Segundo o Manual de Saúde Mental – DSM-5, o autismo pertence a um grupo de doenças do desenvolvimento cerebral, conhecido por Transtornos do Expectro Autista (TEA). Consiste num distúrbio neurológico caracterizado pelo comprometimento da interacção social, comunicação verbal e não-verbal e comportamento restritivo e repetitivo. Afecta o processamento das informações no cérebro, alterando a forma como as células nervosas e as sinapses se organizam. Contudo, a forma como este processo ocorre a nível cerebral ainda não é bem compreendido.

O Dia Mundial da Consciencialização do Autismo foi celebrado no passado dia 2 de Abril.

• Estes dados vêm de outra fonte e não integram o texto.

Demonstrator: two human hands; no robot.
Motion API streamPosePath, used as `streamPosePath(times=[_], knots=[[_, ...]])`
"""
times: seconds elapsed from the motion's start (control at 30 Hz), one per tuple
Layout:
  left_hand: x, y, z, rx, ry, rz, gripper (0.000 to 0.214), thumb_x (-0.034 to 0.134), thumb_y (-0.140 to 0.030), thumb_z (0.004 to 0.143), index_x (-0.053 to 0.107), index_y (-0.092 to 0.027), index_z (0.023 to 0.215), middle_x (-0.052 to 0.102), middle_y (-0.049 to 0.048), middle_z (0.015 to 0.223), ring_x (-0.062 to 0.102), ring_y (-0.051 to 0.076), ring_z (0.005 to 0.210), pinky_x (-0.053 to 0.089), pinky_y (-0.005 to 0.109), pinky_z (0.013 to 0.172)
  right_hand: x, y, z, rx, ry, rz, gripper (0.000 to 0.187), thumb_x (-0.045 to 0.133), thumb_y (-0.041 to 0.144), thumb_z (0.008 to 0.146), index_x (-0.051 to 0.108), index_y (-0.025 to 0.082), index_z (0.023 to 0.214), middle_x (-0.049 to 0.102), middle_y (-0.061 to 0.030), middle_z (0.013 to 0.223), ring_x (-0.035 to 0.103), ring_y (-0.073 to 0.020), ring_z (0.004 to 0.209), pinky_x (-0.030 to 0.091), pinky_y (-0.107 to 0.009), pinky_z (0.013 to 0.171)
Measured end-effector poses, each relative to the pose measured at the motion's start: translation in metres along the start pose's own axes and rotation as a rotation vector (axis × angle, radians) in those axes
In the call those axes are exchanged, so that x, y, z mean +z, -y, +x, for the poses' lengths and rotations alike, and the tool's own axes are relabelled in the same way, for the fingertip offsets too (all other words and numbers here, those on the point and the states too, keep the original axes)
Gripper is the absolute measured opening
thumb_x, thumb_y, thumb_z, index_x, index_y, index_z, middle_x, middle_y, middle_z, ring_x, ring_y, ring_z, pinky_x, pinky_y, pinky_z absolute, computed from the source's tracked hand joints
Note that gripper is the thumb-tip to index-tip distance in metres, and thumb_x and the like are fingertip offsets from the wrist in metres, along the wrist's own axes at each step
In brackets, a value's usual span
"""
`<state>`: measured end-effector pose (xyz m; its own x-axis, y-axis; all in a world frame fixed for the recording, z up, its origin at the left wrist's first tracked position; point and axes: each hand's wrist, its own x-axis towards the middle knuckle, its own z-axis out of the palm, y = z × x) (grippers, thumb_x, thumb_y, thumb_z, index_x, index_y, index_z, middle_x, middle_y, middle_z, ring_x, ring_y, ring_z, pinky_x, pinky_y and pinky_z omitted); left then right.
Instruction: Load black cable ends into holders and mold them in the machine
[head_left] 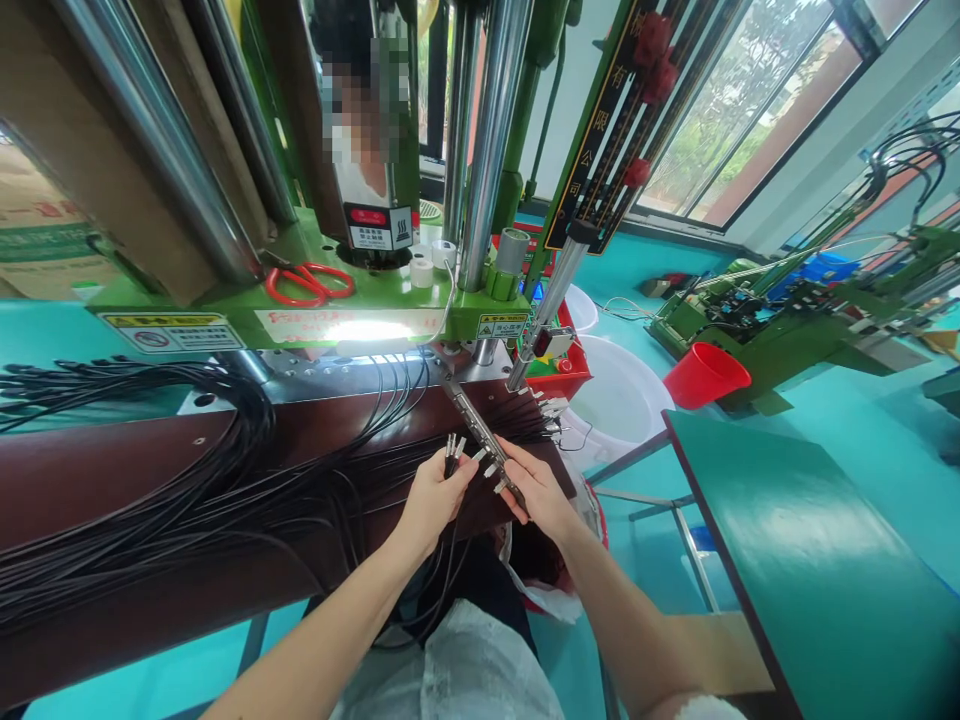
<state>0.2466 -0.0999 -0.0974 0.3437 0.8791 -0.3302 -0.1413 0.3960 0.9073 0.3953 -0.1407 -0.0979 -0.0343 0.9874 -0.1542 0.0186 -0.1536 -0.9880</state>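
Observation:
My left hand (pixel 433 497) is closed around several black cables with silvery metal plugs (pixel 454 450) sticking up from the fingers. Its fingertips are close to a plug at the edge of a long, narrow metal bar (pixel 477 424). My right hand (pixel 541 492) grips the near end of this bar, where a few more plugs sit along it. The bar slants away toward the metal plate (pixel 330 376) under the green machine (pixel 300 318). A thick bundle of black cables (pixel 225 470) runs across the brown worktable (pixel 172 590) to the left.
Red-handled scissors (pixel 309 285) lie on the machine's green ledge. Cable ends with pale plugs (pixel 551 408) hang at the table's right end. Beyond are a red crate (pixel 559 370), a white tub (pixel 619 400), a red bucket (pixel 705 377) and a green-topped table (pixel 817 540).

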Motion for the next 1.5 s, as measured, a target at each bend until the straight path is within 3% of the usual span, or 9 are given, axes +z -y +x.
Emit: streamPosePath(times=[0.33, 0.57, 0.73, 0.87, 1.0, 1.13, 1.5], knots=[[-0.003, 0.002, 0.0, 0.005, -0.011, -0.042, 0.033, 0.065, -0.042, 0.06, 0.042, -0.019, 0.067, 0.028, -0.0129, 0.037, 0.021, 0.001, 0.03, 0.014, 0.014, 0.031, -0.002, 0.004, 0.0, 0.0, 0.056, -0.02, 0.047, 0.04, 0.035, 0.087, 0.039, 0.017, 0.13, 0.045, 0.0073, 0.048, 0.032, -0.0028, 0.03, 0.022, -0.016, 0.03], [-0.004, 0.006, 0.0, 0.031, -0.025, -0.017, 0.031, 0.063, -0.04, 0.063, 0.041, -0.018, 0.066, 0.027, -0.0125, 0.037, 0.022, 0.002, 0.031, 0.015, 0.014, 0.031, 0.004, -0.001, -0.002, -0.027, 0.033, -0.2, 0.048, 0.041, 0.036, 0.087, 0.035, 0.021, 0.133, 0.044, 0.0073, 0.05, 0.036, -0.0032, 0.032, 0.027, -0.015, 0.031], [-0.01, -0.002, 0.001, 0.139, -0.079, -0.113, 0.029, 0.057, -0.044, 0.07, 0.046, -0.017, 0.071, 0.038, -0.0082, 0.048, 0.037, 0.004, 0.041, 0.032, 0.015, 0.039, 0.002, -0.002, -0.001, -0.019, 0.035, -0.053, 0.047, 0.04, 0.036, 0.088, 0.037, 0.018, 0.131, 0.044, 0.0072, 0.047, 0.033, -0.0031, 0.031, 0.022, -0.015, 0.03], [-0.014, -0.013, 0.0, 0.129, -0.11, -0.258, 0.029, 0.047, -0.05, 0.075, 0.041, -0.022, 0.076, 0.024, -0.0116, 0.045, 0.022, 0.003, 0.033, 0.019, 0.014, 0.031, -0.001, 0.0, 0.0, -0.005, 0.045, 0.01, 0.047, 0.041, 0.034, 0.087, 0.038, 0.017, 0.131, 0.043, 0.0074, 0.045, 0.032, -0.0033, 0.03, 0.021, -0.016, 0.03], [-0.01, -0.012, -0.001, 0.015, -0.043, -0.117, 0.029, 0.051, -0.048, 0.072, 0.037, -0.022, 0.07, 0.026, -0.0119, 0.045, 0.017, 0.002, 0.031, 0.01, 0.013, 0.03, -0.002, 0.0, 0.001, 0.011, 0.038, 0.032, 0.046, 0.042, 0.034, 0.086, 0.04, 0.016, 0.129, 0.044, 0.0068, 0.047, 0.031, -0.0032, 0.03, 0.021, -0.016, 0.03], [-0.009, -0.007, 0.001, -0.029, 0.001, -0.051, 0.027, 0.059, -0.041, 0.067, 0.042, -0.02, 0.067, 0.026, -0.012, 0.042, 0.018, 0.001, 0.032, 0.011, 0.014, 0.031, -0.002, 0.001, 0.0, -0.015, 0.059, 0.017, 0.046, 0.043, 0.034, 0.087, 0.041, 0.015, 0.128, 0.042, 0.0071, 0.047, 0.03, -0.0031, 0.031, 0.021, -0.016, 0.03], [-0.014, -0.004, 0.002, 0.008, -0.041, -0.134, 0.033, 0.064, -0.042, 0.063, 0.041, -0.019, 0.066, 0.026, -0.0126, 0.039, 0.018, 0.001, 0.031, 0.014, 0.014, 0.031, -0.003, 0.007, 0.0, 0.011, 0.105, -0.02, 0.049, 0.045, 0.036, 0.085, 0.041, 0.015, 0.129, 0.042, 0.0066, 0.049, 0.033, -0.0037, 0.033, 0.024, -0.016, 0.029]])
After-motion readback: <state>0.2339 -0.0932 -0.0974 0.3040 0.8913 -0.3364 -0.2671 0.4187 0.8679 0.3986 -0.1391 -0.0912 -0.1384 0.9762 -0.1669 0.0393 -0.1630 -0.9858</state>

A doença foi descrita pela primeira vez em 1943 pelo médico austríaco Leo Kanner no artigo “Autistic disturbance of affective contact”, publicado na revista Nervous Child. No mesmo ano, Hans Asperger descreveu na sua tese de doutoramento a psicopatia autista da infância. Nas décadas de 50 / 70, o psicólogo Bruno Bettelheim afirmou que a causa do autismo seria a indiferença da mãe. Já durante os anos 70 esta teoria foi rejeitada, com a busca de causas que provocassem a doença. Hoje acredita-se que a doença pode estar relacionada com diversos factores como a deficiência e anormalidade cognitiva de causa genética e hereditárias; factores ambientais, como o ambiente familiar, complicações durante a gravidez ou parto; alterações bioquímicas do organismo caracterizadas pelo excesso de serotonina no sangue ou anormalidade cromossómica evidenciada pelo desaparecimento ou duplicação do cromossoma 16.

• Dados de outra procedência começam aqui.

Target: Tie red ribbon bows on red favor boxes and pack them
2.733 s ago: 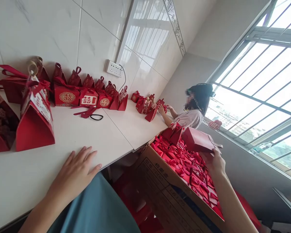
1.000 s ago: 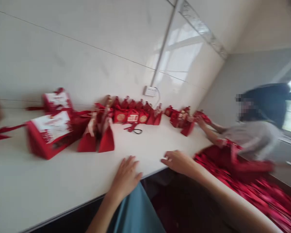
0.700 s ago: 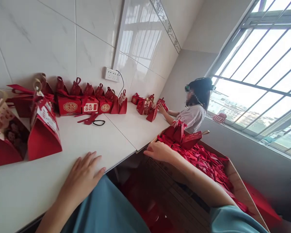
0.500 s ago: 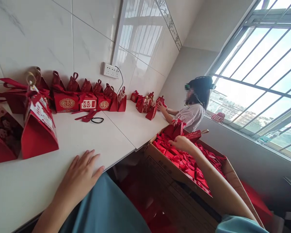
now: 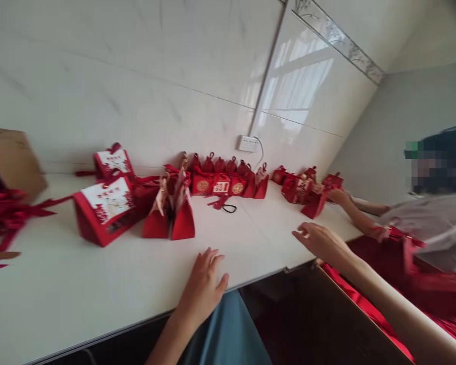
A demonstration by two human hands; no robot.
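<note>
Moved off the brown cardboard carton (image 5: 342, 314), the bare right hand (image 5: 322, 241) is hovering past its corner, loosely curled, seemingly empty. Left of the carton, the bare left hand (image 5: 205, 281) is spreading its fingers; overreaching, it could be toppling the red tent-shaped paper box (image 5: 183, 228) farther left, apex pointing up, long axis running away.

We see just part of the brown box (image 5: 19, 157); the left edge cuts it off. The ribbons (image 5: 7, 215) by it are cut off too, and fuzzy. The marks on the far red bags (image 5: 220, 187) are too small to read. We can't tell if the right hand (image 5: 321, 242) touches the table (image 5: 251, 253). Its arm (image 5: 387, 292) hides some of the cut-off big box (image 5: 336, 306). The other person (image 5: 421, 218) is blurry and cut off.
</note>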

A dificuldade em saber quais os factores que influenciam o aparecimento da doença é porque nem todas estas alterações estão presentes em todos os autistas.

Segundo a ONU, acredita-se que existam mais de 70 milhões de pessoas com autismo. Afecta cerca de uma em cada cento e cinquenta crianças. É uma condição permanente, ou seja, não tem cura. A incidência é maior nos rapazes, tendo uma relação de quatro rapazes para cada rapariga.

O autismo altera a forma como uma criança vê e experiência o mundo. Os sintomas apresentados são diversos: dificuldade na aprendizagem, fala, expressar ideias e sentimentos, relacionamentos, estabelecer contacto visual, a existência de padrões repetitivos e movimentos estereotipados como ficar muito tempo sentado a balançar o corpo, comportamentos agressivos, ou o interesse por algo específico. As pessoas com autismo também podem apresentar um aumento de sensibilidade sensorial, podendo ocorrer em um ou em mais sentidos (visão, tacto, audição, paladar e olfacto). As crianças com autismo têm sintomas diferentes o que torna difícil diagnosticar a doença.

Geralmente, o diagnóstico é realizado entre os 2 e 3 anos de idade. Um psiquiatra ou pedopsiquiatra observa a criança e aplica alguns testes de diagnóstico. Para que o autismo seja diagnosticado, a criança deverá apresentar alterações nas três áreas que esta síndrome afecta: interacção social, alteração comportamental e alterações na comunicação. Contudo, não é necessário apresentar uma vasta lista de sintomas já que a doença manifesta-se em diferentes graus de comprometimento.

Relativamente ao tratamento, deve ser adequado ao tipo de autismo que a criança é detentora e do seu grau de comprometimento. Os principais objectivos no tratamento são: estimular o desenvolvimento social e comunicativo, aprimorar a aprendizagem e capacidade de solucionar problemas, diminuir comportamentos que interferem com a aprendizagem e com o acesso às oportunidades de experiências do quotidiano, ajudando também as famílias a lidar com o autismo. De uma forma geral, é necessário recorrer a diversos profissionais de saúde como enfermeiros, médicos, fonoaudiólogo, fisioterapeutas, psicopedagogos, terapeutas da fala, entre outros, sendo essencial o apoio familiar. O tratamento deve ser vitalício e reavaliado assiduamente para que possa ser adequado às necessidades da criança e da sua família. Pode abranger o uso de medicação, sessões de fonoaudiologia para melhorar a fala e a comunicação, terapia comportamental para facilitar as actividades diárias, terapia de grupo para melhorar a socialização.

Em Portugal, existem algumas entidades dedicadas a esta realidade. A Federação Portuguesa do Autismo, a Vencer Autismo, a Associação Portuguesa para as Perturbações do Desenvolvimento e Autismo de Lisboa, a Associação Portuguesa para as Perturbações do Desenvolvimento e Autismo de Setúbal, a Associação Portuguesa para as Perturbações do Desenvolvimento e Autismo do Norte e a Associação de Amigos do Autismo.